» **EXERCISE GOAL**
Search the data for the word "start". Reproduce every line where it is found.

» **GIVEN MATERIAL**
+---+
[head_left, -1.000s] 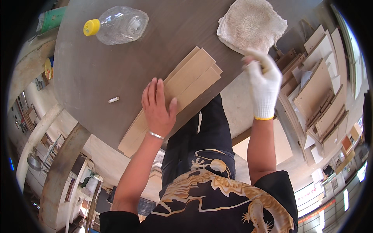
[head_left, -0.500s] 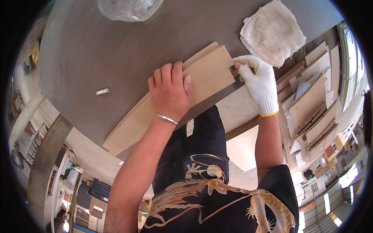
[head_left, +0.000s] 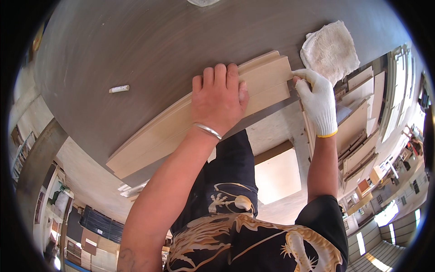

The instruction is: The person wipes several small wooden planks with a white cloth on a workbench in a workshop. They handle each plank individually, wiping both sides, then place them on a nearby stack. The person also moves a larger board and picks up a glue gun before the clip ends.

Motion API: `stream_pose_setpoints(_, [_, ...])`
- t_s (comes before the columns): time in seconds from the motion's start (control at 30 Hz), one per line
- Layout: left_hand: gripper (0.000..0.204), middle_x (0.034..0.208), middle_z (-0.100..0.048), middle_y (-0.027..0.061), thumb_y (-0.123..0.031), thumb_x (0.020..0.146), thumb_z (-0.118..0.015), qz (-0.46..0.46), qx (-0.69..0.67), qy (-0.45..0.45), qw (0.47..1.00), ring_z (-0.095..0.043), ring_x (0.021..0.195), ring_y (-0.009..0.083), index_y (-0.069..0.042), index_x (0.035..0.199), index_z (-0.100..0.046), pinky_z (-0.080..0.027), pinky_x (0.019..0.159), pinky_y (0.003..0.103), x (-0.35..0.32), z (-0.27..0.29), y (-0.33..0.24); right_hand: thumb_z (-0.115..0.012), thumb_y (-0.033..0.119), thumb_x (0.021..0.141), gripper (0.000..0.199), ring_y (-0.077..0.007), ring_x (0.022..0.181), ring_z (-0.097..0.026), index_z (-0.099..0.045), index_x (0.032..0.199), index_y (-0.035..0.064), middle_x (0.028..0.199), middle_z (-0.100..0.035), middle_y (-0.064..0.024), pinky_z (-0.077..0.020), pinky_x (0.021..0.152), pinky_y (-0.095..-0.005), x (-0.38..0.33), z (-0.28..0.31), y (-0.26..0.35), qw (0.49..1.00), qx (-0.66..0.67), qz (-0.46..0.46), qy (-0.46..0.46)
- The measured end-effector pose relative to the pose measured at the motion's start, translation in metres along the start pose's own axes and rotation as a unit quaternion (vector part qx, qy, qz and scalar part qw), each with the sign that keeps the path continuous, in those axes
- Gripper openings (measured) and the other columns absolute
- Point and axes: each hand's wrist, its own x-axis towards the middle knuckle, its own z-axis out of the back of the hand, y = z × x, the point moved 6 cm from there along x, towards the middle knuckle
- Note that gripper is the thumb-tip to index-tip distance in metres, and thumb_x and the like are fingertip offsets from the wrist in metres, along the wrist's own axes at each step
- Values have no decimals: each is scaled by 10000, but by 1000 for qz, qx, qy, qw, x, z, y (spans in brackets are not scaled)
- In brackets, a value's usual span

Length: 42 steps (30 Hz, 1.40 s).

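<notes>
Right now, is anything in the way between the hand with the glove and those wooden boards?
Nothing visible is. The gloved right hand is right at the boards' right end. The whitish cloth lies beyond that end, off to the side. The bare left hand rests farther along the boards.

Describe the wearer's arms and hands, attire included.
Left hand: ungloved, silver bangle at the wrist, faint dark marking on the forearm. Right hand: white knit glove with yellow-edged cuff, a bare fingertip showing; short black sleeve.
</notes>
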Motion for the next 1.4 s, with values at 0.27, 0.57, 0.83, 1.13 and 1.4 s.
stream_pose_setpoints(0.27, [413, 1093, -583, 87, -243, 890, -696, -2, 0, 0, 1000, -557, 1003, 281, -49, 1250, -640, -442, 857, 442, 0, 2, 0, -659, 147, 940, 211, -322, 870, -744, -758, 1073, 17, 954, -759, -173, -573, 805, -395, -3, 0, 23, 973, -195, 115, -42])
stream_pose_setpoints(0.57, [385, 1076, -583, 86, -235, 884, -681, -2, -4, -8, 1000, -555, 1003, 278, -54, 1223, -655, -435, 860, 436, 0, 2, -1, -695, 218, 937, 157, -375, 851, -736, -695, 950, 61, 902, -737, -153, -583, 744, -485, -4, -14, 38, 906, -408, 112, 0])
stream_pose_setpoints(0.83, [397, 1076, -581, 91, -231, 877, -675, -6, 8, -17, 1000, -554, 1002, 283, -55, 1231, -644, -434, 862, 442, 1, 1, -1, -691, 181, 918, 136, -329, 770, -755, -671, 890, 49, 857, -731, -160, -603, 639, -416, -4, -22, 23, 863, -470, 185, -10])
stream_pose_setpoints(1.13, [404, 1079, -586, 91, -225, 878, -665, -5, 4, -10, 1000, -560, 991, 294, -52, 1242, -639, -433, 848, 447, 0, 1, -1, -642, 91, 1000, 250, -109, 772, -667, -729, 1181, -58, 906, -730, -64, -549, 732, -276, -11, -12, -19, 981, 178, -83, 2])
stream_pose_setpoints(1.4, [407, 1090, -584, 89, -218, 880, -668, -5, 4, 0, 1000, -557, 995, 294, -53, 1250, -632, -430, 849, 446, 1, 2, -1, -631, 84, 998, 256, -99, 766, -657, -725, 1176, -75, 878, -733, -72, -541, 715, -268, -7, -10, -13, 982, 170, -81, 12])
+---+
» **RESPONSE TO THE TASK**
- t_s (comes before the columns): time in seconds from the motion's start (control at 30 Hz), one per line
- The measured end-effector pose relative to the pose measured at the motion's start, translation in metres along the start pose's own axes and rotation as a unit quaternion (vector part qx, qy, qz and scalar part qw), each with the sign that keeps the path continuous, in those axes

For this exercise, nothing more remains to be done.